Parution : Solaris 131, Proulxville, 1999, p. 33-40.
Afin de retracer les premières manifestations de la science-fiction au Canada français, Jean-Louis Trudel scrute le champ du feuilleton et de la littérature en fascicules qui a fait l’objet de nombreuses recherches universitaires depuis une vingtaine d’années. Mais auparavant, il examine la production des éditions Édouard Garand qui ont publié trois romans de proto-SF marginale entre 1926 et 1931. Il faut ensuite attendre 1949 pour que la science-fiction suscite une série autonome dans les pulps québécois. Cette année-là, deux séries voient le jour, Les Aventures futuristes de deux savants canadiens-français et Les Aventures diaboliques de Rapax 2, mais elles seront vite interrompues. « Par la suite, la SF n’apparaît dans la littérature en fascicules que sous la forme d’enclaves ou d’incursions ponctuelles », remarque Trudel. Le cas d’enclave le plus connu est celui des Aventures étranges de l’agent IXE-13, l’as des espions canadiens qui compte 18 épisodes (numéros 650 à 667) qui se déroulent dans l’espace.

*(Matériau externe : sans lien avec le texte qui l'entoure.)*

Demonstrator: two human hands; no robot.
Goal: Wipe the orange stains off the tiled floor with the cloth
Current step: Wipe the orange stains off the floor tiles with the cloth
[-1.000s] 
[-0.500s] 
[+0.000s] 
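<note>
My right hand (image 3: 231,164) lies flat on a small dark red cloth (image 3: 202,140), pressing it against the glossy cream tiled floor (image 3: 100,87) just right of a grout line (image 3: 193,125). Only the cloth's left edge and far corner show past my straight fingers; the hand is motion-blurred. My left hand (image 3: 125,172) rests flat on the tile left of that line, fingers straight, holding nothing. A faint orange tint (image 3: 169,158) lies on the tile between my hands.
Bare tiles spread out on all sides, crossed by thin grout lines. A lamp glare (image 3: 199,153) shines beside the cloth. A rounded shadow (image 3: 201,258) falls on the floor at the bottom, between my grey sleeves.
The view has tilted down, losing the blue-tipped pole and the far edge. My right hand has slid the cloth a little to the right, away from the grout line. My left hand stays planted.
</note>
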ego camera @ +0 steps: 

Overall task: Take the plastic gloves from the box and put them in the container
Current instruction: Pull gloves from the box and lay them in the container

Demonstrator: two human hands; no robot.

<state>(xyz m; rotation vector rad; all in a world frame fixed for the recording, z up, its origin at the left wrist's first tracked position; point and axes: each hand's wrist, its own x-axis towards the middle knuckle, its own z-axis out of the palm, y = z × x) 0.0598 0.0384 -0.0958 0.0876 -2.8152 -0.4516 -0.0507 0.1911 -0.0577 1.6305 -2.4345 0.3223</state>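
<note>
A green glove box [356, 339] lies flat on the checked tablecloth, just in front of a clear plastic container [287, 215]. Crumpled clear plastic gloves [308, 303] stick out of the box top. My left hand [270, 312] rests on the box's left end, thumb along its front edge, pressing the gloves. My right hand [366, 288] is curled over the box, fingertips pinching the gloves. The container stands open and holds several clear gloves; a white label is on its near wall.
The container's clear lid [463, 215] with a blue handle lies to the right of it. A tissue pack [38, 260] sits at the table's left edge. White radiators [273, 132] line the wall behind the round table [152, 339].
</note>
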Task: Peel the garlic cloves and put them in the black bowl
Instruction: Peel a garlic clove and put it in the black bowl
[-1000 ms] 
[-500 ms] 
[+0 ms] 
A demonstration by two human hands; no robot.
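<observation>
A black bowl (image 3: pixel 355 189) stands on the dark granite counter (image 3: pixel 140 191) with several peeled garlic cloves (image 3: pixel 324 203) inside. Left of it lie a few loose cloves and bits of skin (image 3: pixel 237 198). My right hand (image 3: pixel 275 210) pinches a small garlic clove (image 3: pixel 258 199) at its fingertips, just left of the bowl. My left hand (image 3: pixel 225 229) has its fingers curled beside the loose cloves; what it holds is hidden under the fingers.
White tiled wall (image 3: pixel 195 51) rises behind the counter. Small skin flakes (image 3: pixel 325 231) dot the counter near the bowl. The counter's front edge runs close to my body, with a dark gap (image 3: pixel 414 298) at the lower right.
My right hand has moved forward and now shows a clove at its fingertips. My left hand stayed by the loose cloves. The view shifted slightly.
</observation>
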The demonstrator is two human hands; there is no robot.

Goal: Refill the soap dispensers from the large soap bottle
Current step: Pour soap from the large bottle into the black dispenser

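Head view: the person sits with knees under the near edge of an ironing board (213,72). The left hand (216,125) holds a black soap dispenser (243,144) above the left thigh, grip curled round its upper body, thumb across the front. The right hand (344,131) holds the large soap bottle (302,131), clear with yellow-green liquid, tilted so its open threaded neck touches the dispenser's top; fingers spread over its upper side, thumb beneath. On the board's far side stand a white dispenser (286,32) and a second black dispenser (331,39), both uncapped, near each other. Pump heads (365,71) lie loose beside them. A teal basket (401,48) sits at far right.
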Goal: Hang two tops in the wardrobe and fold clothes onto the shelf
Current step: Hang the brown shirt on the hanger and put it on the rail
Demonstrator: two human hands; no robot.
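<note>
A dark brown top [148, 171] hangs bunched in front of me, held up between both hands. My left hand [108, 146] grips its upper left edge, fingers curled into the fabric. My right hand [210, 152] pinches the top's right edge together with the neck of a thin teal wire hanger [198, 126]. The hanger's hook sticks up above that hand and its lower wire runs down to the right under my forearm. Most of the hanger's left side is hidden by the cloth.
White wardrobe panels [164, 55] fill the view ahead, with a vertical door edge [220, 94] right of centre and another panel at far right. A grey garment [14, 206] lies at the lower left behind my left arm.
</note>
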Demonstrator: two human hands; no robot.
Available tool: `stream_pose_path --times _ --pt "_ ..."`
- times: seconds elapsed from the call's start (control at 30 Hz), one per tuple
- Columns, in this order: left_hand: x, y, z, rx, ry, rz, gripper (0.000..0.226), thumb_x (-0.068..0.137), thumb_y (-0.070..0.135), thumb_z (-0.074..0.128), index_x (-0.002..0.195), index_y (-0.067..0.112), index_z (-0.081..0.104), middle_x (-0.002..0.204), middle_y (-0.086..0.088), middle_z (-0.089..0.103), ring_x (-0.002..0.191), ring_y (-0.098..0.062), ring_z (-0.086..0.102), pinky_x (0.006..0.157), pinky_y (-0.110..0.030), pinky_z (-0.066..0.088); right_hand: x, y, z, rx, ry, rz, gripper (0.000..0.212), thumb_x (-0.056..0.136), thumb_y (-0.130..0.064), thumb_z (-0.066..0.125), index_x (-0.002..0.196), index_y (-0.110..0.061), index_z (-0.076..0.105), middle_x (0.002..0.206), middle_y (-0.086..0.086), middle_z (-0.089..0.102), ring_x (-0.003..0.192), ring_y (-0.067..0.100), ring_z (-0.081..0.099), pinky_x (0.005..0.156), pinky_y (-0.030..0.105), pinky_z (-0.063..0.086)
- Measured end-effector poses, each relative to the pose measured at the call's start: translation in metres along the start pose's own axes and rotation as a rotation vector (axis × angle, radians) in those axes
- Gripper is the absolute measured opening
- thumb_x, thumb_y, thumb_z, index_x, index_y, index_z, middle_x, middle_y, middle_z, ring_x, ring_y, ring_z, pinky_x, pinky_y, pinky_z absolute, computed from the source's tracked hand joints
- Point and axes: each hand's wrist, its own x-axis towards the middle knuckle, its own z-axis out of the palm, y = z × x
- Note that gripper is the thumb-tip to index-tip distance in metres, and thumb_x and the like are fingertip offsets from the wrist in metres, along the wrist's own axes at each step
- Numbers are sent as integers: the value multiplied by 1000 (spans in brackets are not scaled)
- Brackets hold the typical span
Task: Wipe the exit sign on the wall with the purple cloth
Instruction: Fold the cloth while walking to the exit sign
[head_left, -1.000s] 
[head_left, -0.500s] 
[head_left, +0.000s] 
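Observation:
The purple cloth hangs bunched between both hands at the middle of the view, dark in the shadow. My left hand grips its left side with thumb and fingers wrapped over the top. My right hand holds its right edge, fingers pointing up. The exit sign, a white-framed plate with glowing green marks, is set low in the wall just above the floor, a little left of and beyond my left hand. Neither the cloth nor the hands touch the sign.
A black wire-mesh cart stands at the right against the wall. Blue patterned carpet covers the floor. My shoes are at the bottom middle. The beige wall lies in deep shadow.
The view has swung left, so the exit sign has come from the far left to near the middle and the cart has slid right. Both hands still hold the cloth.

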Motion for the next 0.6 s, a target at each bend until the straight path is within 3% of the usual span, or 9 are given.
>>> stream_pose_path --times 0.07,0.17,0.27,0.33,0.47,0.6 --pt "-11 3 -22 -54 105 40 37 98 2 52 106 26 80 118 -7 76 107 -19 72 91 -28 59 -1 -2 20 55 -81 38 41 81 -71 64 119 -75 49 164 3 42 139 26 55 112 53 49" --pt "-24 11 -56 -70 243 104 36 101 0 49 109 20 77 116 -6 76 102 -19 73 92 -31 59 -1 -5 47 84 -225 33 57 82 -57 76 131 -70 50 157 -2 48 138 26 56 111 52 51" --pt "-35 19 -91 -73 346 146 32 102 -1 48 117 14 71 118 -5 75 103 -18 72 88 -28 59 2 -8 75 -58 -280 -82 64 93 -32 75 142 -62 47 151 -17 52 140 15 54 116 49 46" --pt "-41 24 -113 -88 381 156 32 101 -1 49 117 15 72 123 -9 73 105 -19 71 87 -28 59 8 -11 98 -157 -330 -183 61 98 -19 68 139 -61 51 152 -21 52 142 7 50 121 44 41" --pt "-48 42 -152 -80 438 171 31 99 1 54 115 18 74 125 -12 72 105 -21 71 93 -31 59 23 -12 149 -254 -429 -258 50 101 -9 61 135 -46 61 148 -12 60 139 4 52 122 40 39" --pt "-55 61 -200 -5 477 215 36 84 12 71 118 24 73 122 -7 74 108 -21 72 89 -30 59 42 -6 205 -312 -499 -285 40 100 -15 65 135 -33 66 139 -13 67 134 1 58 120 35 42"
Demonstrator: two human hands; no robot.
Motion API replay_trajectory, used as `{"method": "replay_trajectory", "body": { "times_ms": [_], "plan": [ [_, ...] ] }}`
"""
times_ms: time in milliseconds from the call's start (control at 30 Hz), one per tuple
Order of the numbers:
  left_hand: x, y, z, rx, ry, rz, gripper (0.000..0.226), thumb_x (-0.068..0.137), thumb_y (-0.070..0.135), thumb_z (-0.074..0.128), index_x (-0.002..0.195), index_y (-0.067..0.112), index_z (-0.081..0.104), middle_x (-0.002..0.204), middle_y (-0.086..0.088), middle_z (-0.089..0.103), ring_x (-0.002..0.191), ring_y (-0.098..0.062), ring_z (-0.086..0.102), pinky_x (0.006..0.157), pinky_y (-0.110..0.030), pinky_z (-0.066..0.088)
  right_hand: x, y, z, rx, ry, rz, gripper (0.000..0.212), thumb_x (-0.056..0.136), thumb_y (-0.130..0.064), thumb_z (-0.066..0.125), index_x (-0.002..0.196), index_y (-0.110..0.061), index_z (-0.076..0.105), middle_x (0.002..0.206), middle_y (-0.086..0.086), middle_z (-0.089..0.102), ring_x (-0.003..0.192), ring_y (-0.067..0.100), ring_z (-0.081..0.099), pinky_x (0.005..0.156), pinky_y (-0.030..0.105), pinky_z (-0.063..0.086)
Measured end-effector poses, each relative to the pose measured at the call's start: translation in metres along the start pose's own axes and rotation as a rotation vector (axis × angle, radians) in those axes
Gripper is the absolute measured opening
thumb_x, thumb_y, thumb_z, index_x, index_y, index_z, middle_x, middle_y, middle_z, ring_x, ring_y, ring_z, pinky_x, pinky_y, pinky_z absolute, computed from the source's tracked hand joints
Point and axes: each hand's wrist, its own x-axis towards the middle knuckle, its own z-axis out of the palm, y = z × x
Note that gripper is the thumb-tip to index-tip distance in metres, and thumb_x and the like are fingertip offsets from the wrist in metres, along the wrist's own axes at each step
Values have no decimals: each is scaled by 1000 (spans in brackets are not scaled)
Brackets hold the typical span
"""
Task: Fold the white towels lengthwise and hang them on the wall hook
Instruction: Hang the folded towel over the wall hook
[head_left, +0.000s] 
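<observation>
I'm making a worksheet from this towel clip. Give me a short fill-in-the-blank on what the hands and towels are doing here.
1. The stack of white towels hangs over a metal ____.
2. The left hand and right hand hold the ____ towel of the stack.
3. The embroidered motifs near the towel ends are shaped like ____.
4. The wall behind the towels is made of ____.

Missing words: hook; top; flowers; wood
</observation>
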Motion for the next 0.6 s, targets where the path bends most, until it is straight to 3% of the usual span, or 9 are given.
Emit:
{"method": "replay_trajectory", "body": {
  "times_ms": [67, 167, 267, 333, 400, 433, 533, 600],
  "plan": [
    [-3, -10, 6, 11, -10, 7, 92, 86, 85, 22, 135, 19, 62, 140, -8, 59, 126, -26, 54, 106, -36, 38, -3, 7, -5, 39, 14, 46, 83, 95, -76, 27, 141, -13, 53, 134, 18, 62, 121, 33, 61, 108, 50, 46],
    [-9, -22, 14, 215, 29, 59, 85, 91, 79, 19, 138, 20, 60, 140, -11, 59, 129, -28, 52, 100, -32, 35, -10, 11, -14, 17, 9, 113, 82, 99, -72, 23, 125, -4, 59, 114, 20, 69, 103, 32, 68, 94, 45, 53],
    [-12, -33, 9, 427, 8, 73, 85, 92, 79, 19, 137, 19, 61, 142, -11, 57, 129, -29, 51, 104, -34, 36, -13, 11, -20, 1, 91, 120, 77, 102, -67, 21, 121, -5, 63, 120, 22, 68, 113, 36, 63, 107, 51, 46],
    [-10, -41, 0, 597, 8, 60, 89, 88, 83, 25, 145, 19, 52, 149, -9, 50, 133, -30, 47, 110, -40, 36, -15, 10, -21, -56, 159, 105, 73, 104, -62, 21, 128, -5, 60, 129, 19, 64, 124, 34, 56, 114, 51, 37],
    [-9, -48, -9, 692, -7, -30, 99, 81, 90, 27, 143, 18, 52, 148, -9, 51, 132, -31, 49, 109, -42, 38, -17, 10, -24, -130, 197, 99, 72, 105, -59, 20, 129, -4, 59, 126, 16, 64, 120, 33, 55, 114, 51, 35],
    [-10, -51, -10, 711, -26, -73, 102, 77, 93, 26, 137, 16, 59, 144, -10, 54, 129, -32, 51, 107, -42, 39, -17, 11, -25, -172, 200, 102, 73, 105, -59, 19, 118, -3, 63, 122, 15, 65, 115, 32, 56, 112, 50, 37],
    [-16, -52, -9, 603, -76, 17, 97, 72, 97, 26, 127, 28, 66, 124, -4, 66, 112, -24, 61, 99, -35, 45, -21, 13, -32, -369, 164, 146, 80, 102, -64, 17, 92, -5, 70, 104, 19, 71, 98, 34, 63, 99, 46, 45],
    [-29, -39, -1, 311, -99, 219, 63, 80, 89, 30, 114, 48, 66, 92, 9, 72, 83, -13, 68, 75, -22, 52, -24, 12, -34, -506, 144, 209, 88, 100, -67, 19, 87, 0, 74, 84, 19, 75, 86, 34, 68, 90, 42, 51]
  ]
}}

Malheureusement, la littérature en fascicules est en perte de vitesse au début des années 1960 en raison des changements socioculturels que connaît alors le Québec. La SF, qui commençait à émerger dans ce champ littéraire après l’essoufflement des autres genres (espionnage, aventures sentimentales, western, policier), sera récupérée par la littérature jeunesse au cours de cette décennie. Trudel explique en partie l’échec de la SF avant 1960 par les contraintes de production inhérentes à la littérature en fascicules. Il rappelle qu’elle est un produit de grande consommation et qu’elle s’accommode mal du renouvellement de la mise en scène qu’exige souvent la science-fiction. En empruntant des tropes assez connus qui nécessitent un minimum d’explications et en réduisant la spécificité de la SF à des gadgets, les auteurs ont produit une science-fiction qui ne brille guère par son originalité thématique.
Source : Janelle, Claude, L'ASFFQ 1999, Alire, p. 197.